Certains lecteurs se demandent peut-être : tout ce travail de perfectionnement et de culture vaut-il vraiment la peine ? Le terrain répond un oui catégorique. Les organisations qui investissent massivement dans la montée en compétences autour de l’IA – souvent surnommées « entreprises d’avant-garde » car elles sont en avance – récoltent des gains remarquables. Selon une étude récente d’IDC, les entreprises utilisant l’IA efficacement enregistrent déjà un rendement moyen de 3,70 $ pour chaque 1 $ investi, les meilleures dépassant les 10 $ pour chaque 1 $. Des chiffres impressionnants qui démontrent un avantage concurrentiel considérable : gains d’efficacité, baisses de coûts, nouveaux revenus qui surpassent largement le capital investi.
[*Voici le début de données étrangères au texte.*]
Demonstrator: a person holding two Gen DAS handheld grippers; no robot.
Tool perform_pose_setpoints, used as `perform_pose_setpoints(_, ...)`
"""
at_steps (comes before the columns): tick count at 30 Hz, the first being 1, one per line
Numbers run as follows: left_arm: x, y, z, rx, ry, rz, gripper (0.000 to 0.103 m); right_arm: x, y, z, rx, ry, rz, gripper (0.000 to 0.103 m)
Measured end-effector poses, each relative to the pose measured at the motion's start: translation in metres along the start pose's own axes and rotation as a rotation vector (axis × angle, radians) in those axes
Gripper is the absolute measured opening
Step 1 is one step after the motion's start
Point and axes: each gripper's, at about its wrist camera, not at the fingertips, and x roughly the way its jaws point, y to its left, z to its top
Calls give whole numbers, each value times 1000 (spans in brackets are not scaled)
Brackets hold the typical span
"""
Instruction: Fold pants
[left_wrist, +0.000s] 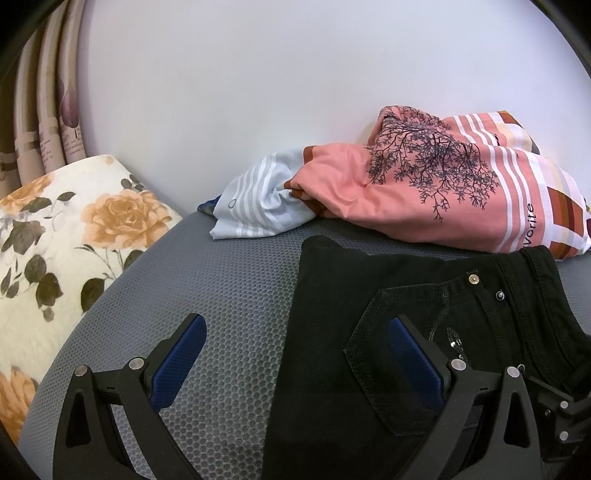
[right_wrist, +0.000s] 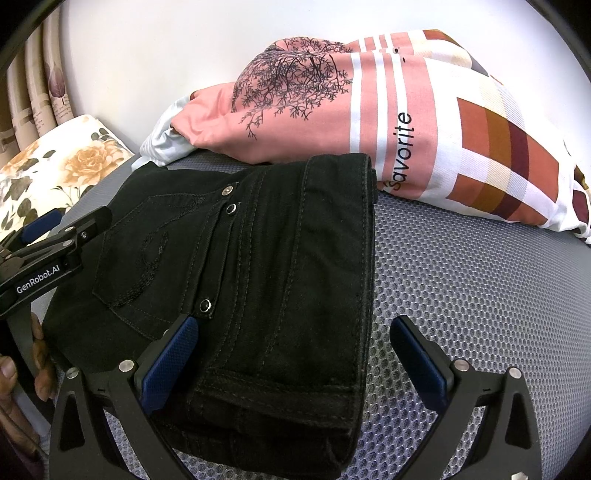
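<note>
Black pants (right_wrist: 258, 266) lie folded into a thick stack on the grey mesh surface (right_wrist: 461, 295), back pocket and snap buttons facing up. In the left wrist view the pants (left_wrist: 351, 302) fill the lower right. My left gripper (left_wrist: 297, 330) is open, its left finger over bare mesh and its right finger over the pocket; it holds nothing. The left gripper (right_wrist: 40, 236) also shows at the left edge of the right wrist view, with a hand on it. My right gripper (right_wrist: 293, 330) is open, straddling the stack's right edge near the front, nothing between the blue pads.
A pink, white and brown printed pillow (right_wrist: 406, 122) lies against the white wall behind the pants, touching their far edge. A floral cushion (left_wrist: 62, 240) sits at the left. Patterned curtains (left_wrist: 44, 122) hang in the far left corner. Bare mesh shows right of the pants.
</note>
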Motion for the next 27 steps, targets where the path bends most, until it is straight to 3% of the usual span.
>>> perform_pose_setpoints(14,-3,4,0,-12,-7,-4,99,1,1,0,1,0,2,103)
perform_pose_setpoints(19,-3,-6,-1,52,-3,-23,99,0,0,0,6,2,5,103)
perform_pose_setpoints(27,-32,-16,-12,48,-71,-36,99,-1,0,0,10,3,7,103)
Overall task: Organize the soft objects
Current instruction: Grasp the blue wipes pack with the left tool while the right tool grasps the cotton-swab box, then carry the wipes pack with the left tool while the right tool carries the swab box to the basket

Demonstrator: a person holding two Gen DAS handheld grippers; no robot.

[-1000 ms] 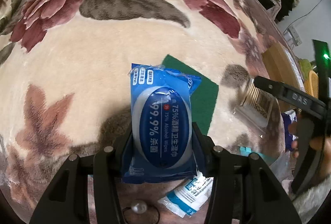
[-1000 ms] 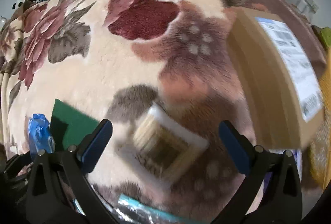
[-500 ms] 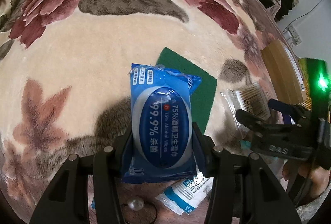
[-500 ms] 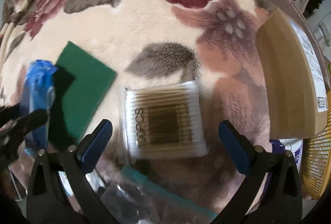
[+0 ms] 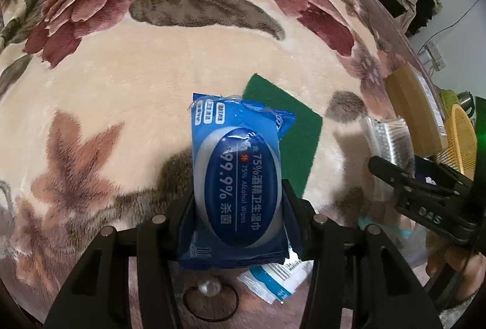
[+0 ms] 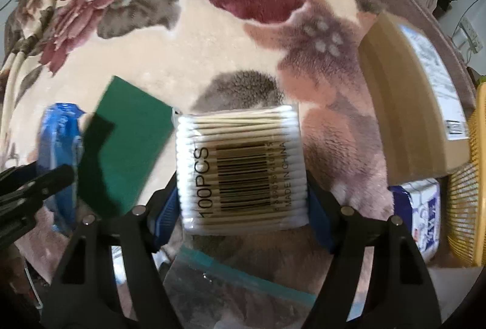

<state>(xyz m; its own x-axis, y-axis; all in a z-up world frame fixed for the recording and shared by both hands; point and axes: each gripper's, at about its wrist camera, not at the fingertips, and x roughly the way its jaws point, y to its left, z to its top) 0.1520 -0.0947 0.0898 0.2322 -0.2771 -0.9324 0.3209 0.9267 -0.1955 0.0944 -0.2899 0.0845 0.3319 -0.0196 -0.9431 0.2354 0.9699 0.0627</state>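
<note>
My left gripper [image 5: 238,207] is shut on a blue pack of alcohol wipes [image 5: 240,183] and holds it above a floral blanket [image 5: 121,92]. My right gripper [image 6: 241,201] is shut on a clear pack of cotton swabs [image 6: 243,171]. The swab pack also shows blurred in the left wrist view [image 5: 390,143], with the right gripper [image 5: 419,192] at the right. The wipes pack [image 6: 59,152] shows at the left of the right wrist view. A green felt pad [image 5: 288,134] lies on the blanket between the two packs, also in the right wrist view [image 6: 127,140].
A cardboard box [image 6: 410,92] lies at the right, with a yellow basket [image 6: 467,192] and a printed pack [image 6: 425,216] beside it. A clear zip bag [image 6: 237,283] lies under my right gripper. A small white packet [image 5: 273,280] and a hair tie with a pearl [image 5: 209,295] lie under my left.
My right gripper has closed on the swab pack, which was lying loose on the blanket before. My left gripper has kept its hold on the wipes and barely moved.
</note>
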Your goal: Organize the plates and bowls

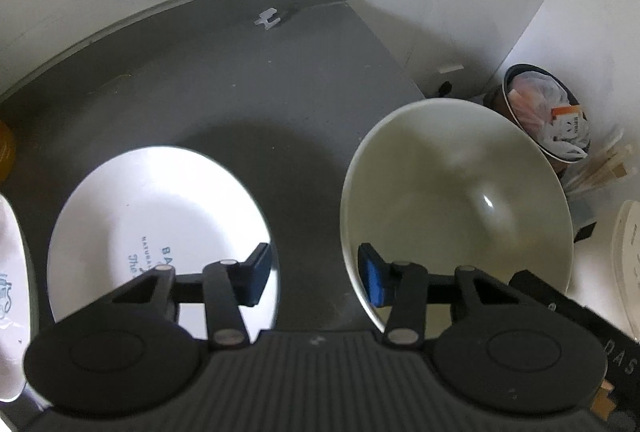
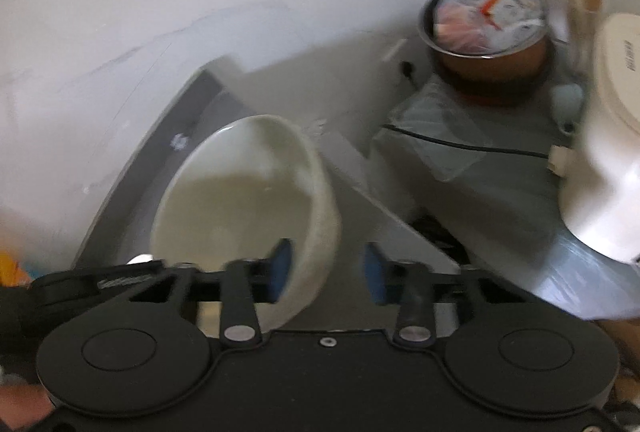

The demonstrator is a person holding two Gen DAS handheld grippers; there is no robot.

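One pale green ceramic bowl fills the right of the frame, one white round plate lower left; left gripper and right gripper both gape apart.

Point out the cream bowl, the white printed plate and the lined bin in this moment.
cream bowl (image 1: 460,200), left wrist view, inner wall.
white printed plate (image 1: 132,216), left wrist view, flat centre.
lined bin (image 2: 486,10), right wrist view, plastic liner at its mouth.

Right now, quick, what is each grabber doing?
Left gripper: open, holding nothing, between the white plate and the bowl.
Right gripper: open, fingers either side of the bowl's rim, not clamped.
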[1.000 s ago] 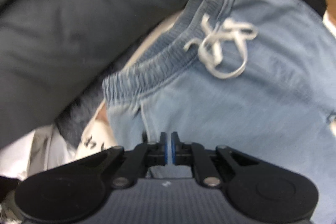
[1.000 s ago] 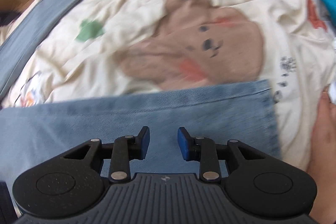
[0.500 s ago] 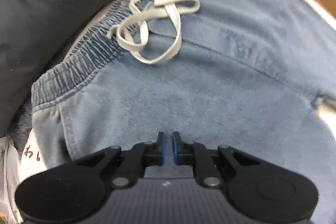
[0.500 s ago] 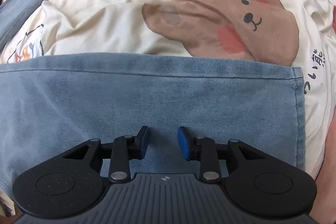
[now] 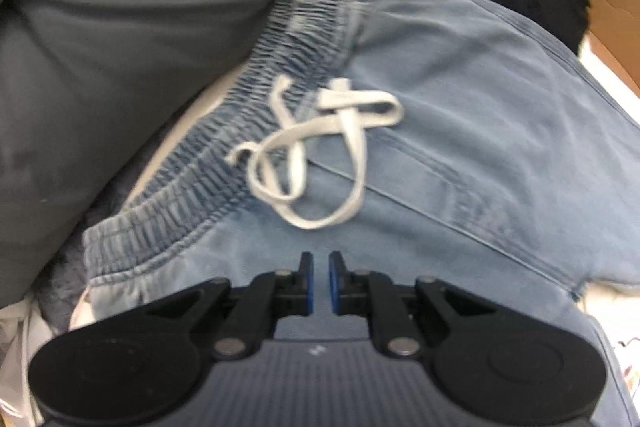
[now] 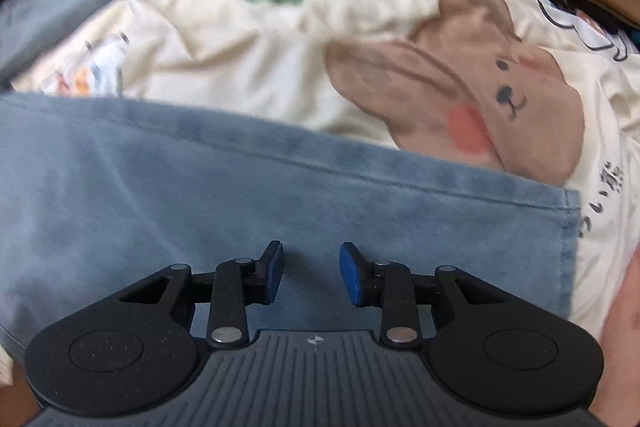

Les travaux sur la productivité du MIT offrent aussi un exemple parlant : donner un assistant de codage IA à des développeurs logiciels fait monter leur production de 26 % en moyenne. Les moins expérimentés finissent leurs tâches bien plus vite, les plus aguerris gagnent du temps sur le travail routinier. Réalisez : un quart de travail en plus, simplement en associant mieux l’humain à l’IA. Et ce phénomène ne se limite pas au codage — les chercheurs notent des effets comparables dans d’autres métiers du savoir. Le bon développement de compétences IA peut amplifier concrètement la productivité humaine.

Les entreprises d’avant-garde considèrent ces résultats non comme des coups de chance, mais comme des succès reproductibles et à grande échelle. Elles comprennent que l'essentiel est d’aligner dès le départ la technologie sur les gens. Elles investissent dans la formation, la gestion du changement et les incitatifs à l’innovation. Côté culture, elles normalisent le temps d’apprentissage : c’est devenu aussi attendu que de rendre son rapport hebdomadaire. Et, surtout, elles lèvent le drapeau par le haut : les dirigeants n’ordonnent pas seulement l’adoption de l’IA — ils s’y impliquent, parlent de leur propre parcours d’apprentissage et récompensent l’effort collectif. Les données sur le ROI et la productivité parlent d’elles-mêmes.

Et comme le souligne Vinutha Rao :

Il s’agit de notre façon d’envisager l’ensemble de l’entreprise, de soutenir et de faire croître nos activités dans un monde de bouleversements technologiques et de transformation continue des compétences. Vinutha Rao

La leçon est limpide : c’est l’humain et la culture qui font la différence en IA. Les outils deviennent accessibles à tous, mais la façon dont vous les déployez (et qui vous autorisez à les maîtriser) vous distingue des autres. Pour joindre les rangs des entreprises d’avant-garde, ne vous demandez pas ce que l’IA peut faire : demandez-vous ce que votre organisation peut accomplir avec l’IA – si elle dispose des bonnes connaissances, du bon esprit et du bon soutien.

L’appel à l’action

L’ère des projets pilotes sans fin est terminée. En tant que dirigeants, nous devons nous mobiliser pour transformer les projets pilotes en intelligence artificielle en gains de productivité généralisés. Cela commence par l’exemplarité et la promotion d’une culture où l’apprentissage continu est la norme. Faites des compétences en IA un sujet stratégique au conseil d’administration et un point permanent à l’ordre du jour des réunions d’équipe. Allouez un budget réel et attribuez de la reconnaissance aux efforts de formation, tout comme vous le feriez pour le lancement d’un produit majeur.

Comme l’a dit Justin Slade :

La formation du futur, dès aujourd’hui, doit être continue, alimentée par l’IA, orientée sur les résultats et hautement personnalisée. Justin Slade

Ne laissez pas votre prochaine preuve de concept devenir une simple démonstration technologique — faites-en l’étincelle qui déclenche un véritable changement pour l’entreprise. Impliquez tout le monde dans le processus, des développeurs TI aux employés de première ligne qui utiliseront l’IA au quotidien. Lorsque les dirigeants non seulement soutiennent, mais participent activement à l’apprentissage de l’IA, le message est fort : c’est du sérieux et c’est là pour rester. Alors commencez dès aujourd’hui. Choisissez un projet à fort potentiel qui piétine ou avance lentement et appliquez-y ces principes. Désignez un cadre supérieur comme sponsor et définissez un indicateur de succès clair. Constituez une équipe multidisciplinaire et donnez-lui la liberté d’innover.